Rainfall is high particularly from June to the middle of October due to south-west monsoons. The winter receives scattered rains from north-east monsoons having no influence on any flood hazard event. The atmosphere is highly humid throughout the year. Highest average rainfall is 3110 mm and it is associated with the occurrence of floods.

In order to evaluate the spatial and temporal rainfall quantity, Thiessen Polygon is one of the widely used techniques and important method. Its calculation method is fast, simple and somewhat accurate. With this method, the calculation of rainfall is simple, in a way that only the station’s rainfall amount and the calculated station weight, the area of the influence of each station (also called Theissen Constant or Area Factor) are required.

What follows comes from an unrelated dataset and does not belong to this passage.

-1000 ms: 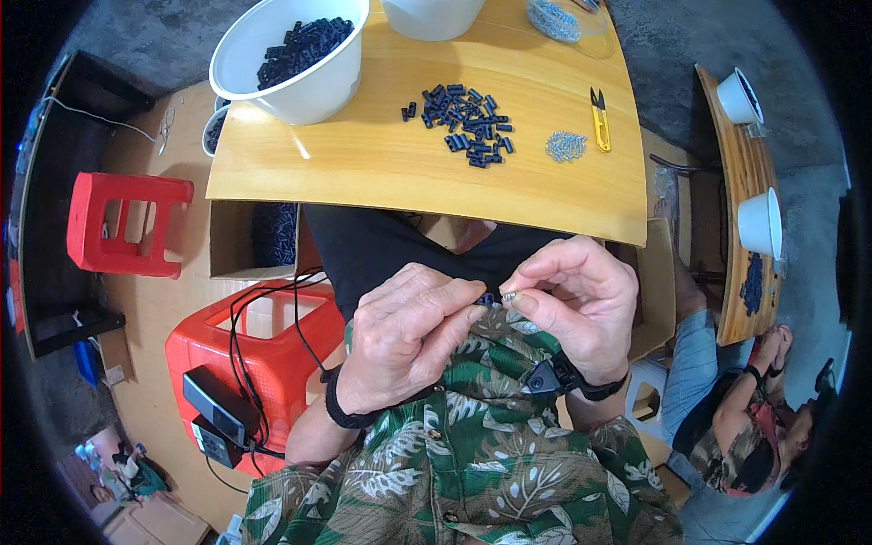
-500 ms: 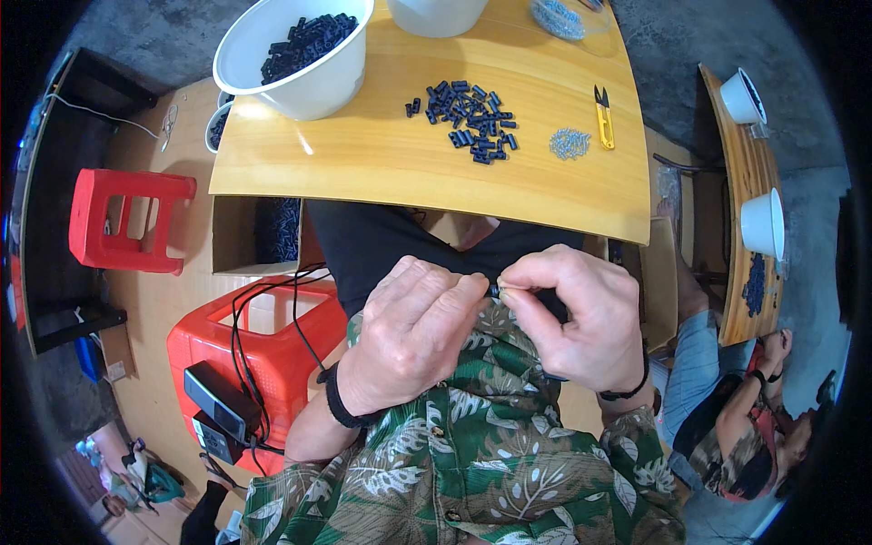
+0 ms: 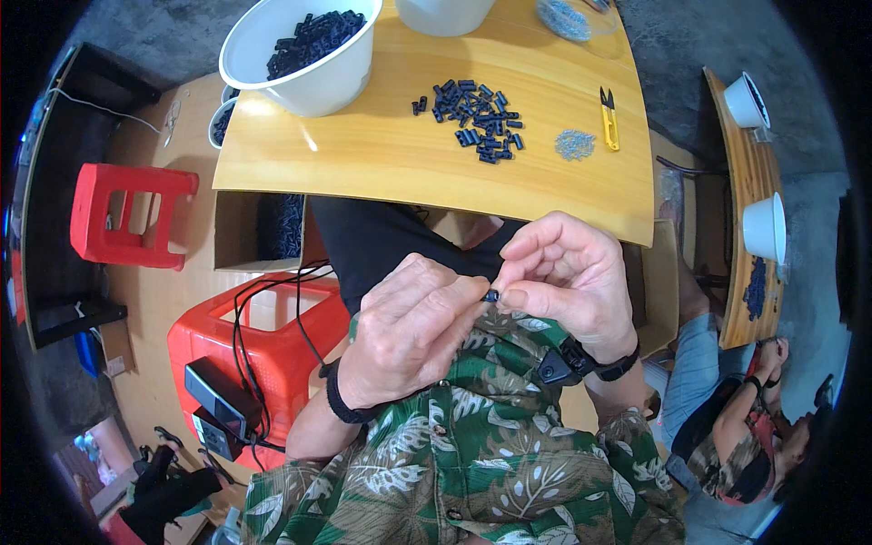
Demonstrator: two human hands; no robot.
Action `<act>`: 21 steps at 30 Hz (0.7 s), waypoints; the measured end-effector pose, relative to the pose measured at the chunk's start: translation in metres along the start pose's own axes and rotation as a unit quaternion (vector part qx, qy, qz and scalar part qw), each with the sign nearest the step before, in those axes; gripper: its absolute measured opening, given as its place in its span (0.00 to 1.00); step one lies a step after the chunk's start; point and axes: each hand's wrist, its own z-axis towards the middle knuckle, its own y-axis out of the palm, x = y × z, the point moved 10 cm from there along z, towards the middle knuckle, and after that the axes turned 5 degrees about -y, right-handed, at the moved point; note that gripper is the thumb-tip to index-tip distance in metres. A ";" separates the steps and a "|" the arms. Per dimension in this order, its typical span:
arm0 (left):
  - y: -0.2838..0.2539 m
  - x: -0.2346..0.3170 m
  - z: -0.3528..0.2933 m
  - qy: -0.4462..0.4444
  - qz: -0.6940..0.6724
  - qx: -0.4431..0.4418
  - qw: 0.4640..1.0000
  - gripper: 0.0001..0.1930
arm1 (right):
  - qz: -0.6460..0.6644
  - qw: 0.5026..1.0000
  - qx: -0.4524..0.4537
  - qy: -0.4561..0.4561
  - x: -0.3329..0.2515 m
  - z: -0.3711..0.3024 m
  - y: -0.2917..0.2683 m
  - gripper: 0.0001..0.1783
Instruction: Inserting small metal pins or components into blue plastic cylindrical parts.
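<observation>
In front of my shirt, just off the table's near edge, my left hand (image 3: 413, 320) pinches a small black plastic piece (image 3: 490, 296) between thumb and forefinger. Only the end of that piece shows; the fingers cover the rest. Right beside it is my right hand (image 3: 574, 283), its thumb and forefinger apart and its thumb tip close to the piece. Whether a fingertip touches the piece I cannot tell. Beyond my hands, a loose pile of small black plastic pieces (image 3: 472, 116) lies on the wooden table (image 3: 363, 168), with a heap of tiny silvery parts (image 3: 574, 144) to its right.
Yellow-handled thread snips (image 3: 609, 123) lie near the table's right edge. At the far left stands a white tub (image 3: 350, 77) of black pieces; a clear dish (image 3: 595, 27) is at the far right. A red stool (image 3: 300, 336) holds black devices and cables. Another person (image 3: 740, 436) sits at right.
My right forefinger and thumb have parted, and that hand has turned and lifted slightly. The black piece's end now shows at my left fingertips. My left hand stays nearly where it was.
</observation>
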 end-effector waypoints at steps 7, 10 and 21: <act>0.000 0.001 0.000 0.008 0.004 0.025 1.000 0.14 | 0.035 0.998 0.009 0.042 0.009 0.003 0.000 0.17; 0.000 0.000 -0.001 0.004 0.011 0.022 1.000 0.15 | 0.037 0.998 0.006 0.058 0.012 0.005 0.002 0.16; 0.000 -0.013 -0.008 -0.031 0.027 0.013 0.999 0.18 | 0.093 0.995 0.035 0.015 0.039 0.007 0.007 0.06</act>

Thiessen Polygon method is a standard method for computing mean areal precipitation (MAP) for the area having more or less homogeneous topographic as well as meteorological features [1]. As the district has large areal extent and having more or less homogeneous topography with variation in monsoon rainfall, Thiessen Polygon is a most appropriate technique to follow the spatial and temporal variation of monsoon rainfall within the district.

The study area comprises erstwhile Jalpaiguri districts of West Bengal which is situated in the foothill of eastern Himalaya in West Bengal. The district is geographically situated from 26°16'35'' North to 26°59'30'' North and from 88°04’59’’East to 89°55'20'' East and comprising an area of 6227 km^{2} [Jalpaiguri’-District Gazetteer].

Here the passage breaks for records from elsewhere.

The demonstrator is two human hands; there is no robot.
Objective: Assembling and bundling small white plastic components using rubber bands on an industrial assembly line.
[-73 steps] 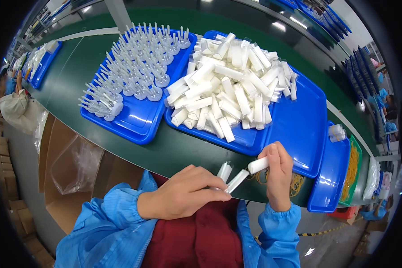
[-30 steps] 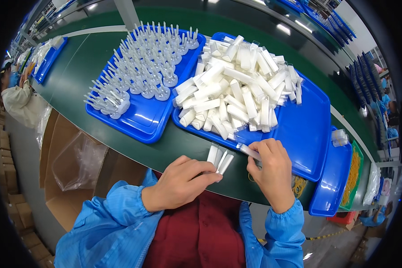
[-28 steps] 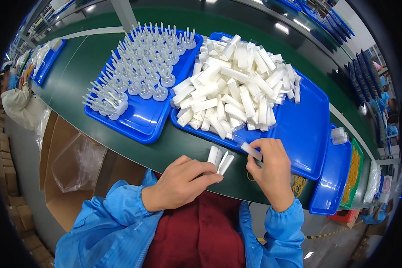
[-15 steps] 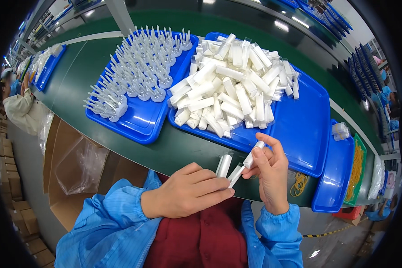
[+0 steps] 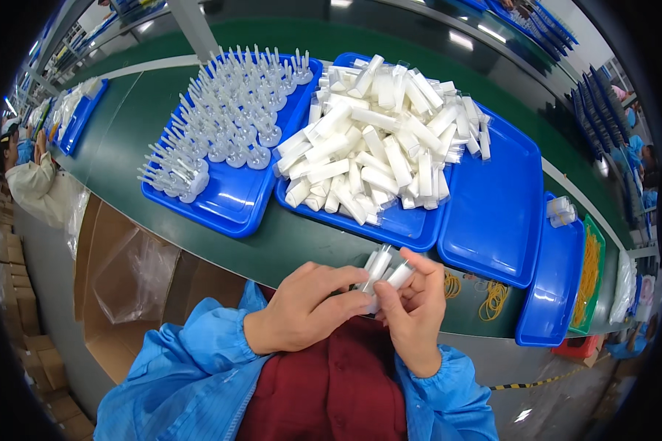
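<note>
In front of my body, right at the table edge, my two hands are together. My left hand (image 5: 305, 305) is closed on a few white rolls in clear plastic wrap (image 5: 377, 264). From the other side my right hand (image 5: 417, 316) pinches one more white wrapped roll (image 5: 401, 275) between thumb and fingers, beside those in the left. Fingers cover the lower ends of the rolls, so their exact number is hidden. Beyond my hands lies a large pile of similar white wrapped rolls (image 5: 379, 140) on a blue tray (image 5: 412, 229).
To the left, a blue tray (image 5: 232, 213) bears many translucent round-based pieces with upright stems (image 5: 235, 125). At right are another blue tray (image 5: 489, 220), a narrower one (image 5: 541, 316) with banded rolls (image 5: 560, 212), and yellow rubber bands (image 5: 494, 300). An open carton (image 5: 99, 294) stands lower left.
My right hand has moved left and down, bringing its roll against those in my left hand. My left hand has shifted slightly. Rubber bands on the table beside my right hand now show.
</note>
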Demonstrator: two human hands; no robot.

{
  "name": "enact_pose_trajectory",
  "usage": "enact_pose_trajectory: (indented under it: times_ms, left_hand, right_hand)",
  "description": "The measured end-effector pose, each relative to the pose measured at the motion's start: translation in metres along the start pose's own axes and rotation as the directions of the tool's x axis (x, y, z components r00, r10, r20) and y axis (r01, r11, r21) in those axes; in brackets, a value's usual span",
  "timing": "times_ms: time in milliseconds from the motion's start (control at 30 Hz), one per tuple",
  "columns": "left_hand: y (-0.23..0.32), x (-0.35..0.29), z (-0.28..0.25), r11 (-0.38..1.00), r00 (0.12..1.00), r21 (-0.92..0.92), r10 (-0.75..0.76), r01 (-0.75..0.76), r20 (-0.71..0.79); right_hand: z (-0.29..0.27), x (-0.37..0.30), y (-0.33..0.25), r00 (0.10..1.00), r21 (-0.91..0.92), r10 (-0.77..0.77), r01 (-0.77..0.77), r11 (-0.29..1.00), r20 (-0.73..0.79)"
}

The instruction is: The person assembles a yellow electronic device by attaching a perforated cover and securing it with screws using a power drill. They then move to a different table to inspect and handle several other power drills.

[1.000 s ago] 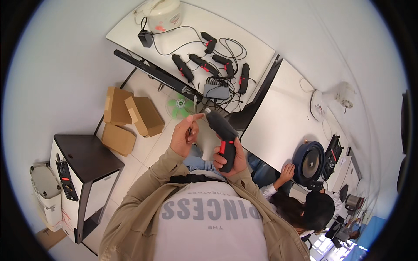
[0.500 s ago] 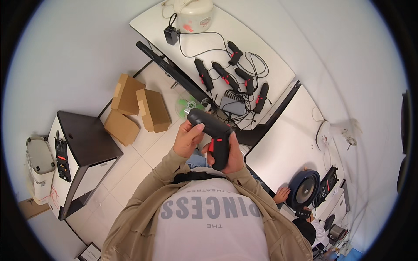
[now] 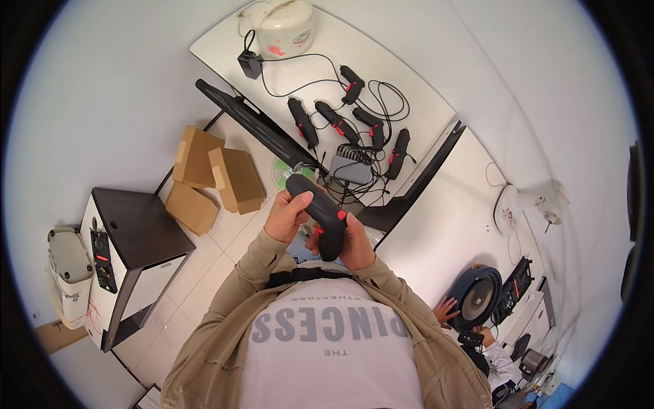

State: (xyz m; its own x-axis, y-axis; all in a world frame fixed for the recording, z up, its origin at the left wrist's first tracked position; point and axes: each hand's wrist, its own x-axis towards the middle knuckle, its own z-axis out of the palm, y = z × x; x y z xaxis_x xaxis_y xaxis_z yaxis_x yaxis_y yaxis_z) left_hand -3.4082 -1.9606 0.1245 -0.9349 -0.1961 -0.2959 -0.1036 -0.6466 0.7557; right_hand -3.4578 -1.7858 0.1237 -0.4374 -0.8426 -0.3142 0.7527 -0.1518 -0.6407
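Both my hands hold a black cordless screwdriver in front of my chest. It has a red trigger and a red button, and its metal nose points up and to the left. My left hand is closed round the front of the body, the thumb lying along the top. My right hand wraps the side of the grip, its thumb near the red button; some of its fingers are hidden behind the tool. Beyond, on the white table, lie several similar screwdrivers with cables, beside a grey charging hub.
A rice cooker and a black power adapter stand at the table's far end. Open cardboard boxes lie on the floor at left, near a dark cabinet. At right, another person's hand touches a round dark-blue device.
The screwdriver has turned in my hands, its grip swinging left and its red button now facing up. My right hand has shifted lower along it. The head view has moved slightly.
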Motion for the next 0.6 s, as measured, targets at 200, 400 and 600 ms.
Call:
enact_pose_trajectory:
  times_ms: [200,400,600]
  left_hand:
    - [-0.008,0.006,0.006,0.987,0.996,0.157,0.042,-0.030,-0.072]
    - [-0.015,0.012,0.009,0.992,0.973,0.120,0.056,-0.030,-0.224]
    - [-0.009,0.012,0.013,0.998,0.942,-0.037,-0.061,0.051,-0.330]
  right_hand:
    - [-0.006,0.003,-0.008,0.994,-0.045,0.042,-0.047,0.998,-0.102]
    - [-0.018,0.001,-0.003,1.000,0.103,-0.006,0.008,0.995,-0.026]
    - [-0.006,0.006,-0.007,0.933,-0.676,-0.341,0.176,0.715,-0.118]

In West Bengal, Jalpaiguri district occupies the southern flanks of the foothills of the Himalaya. Jalpaiguri district is bounded on the north by Darjeeling district of West Bengal and Bhutan, on the south by Uttar Dinajpur and Coochbehar districts of West Bengal, on the west by Uttar Dinajpur and Darjeeling districts of West Bengal and Purnea district of Bihar, while Assam occurs on the east. The R. Sankosh separates Jalpaiguri from the Goalpara district of Assam (**Figure 1**).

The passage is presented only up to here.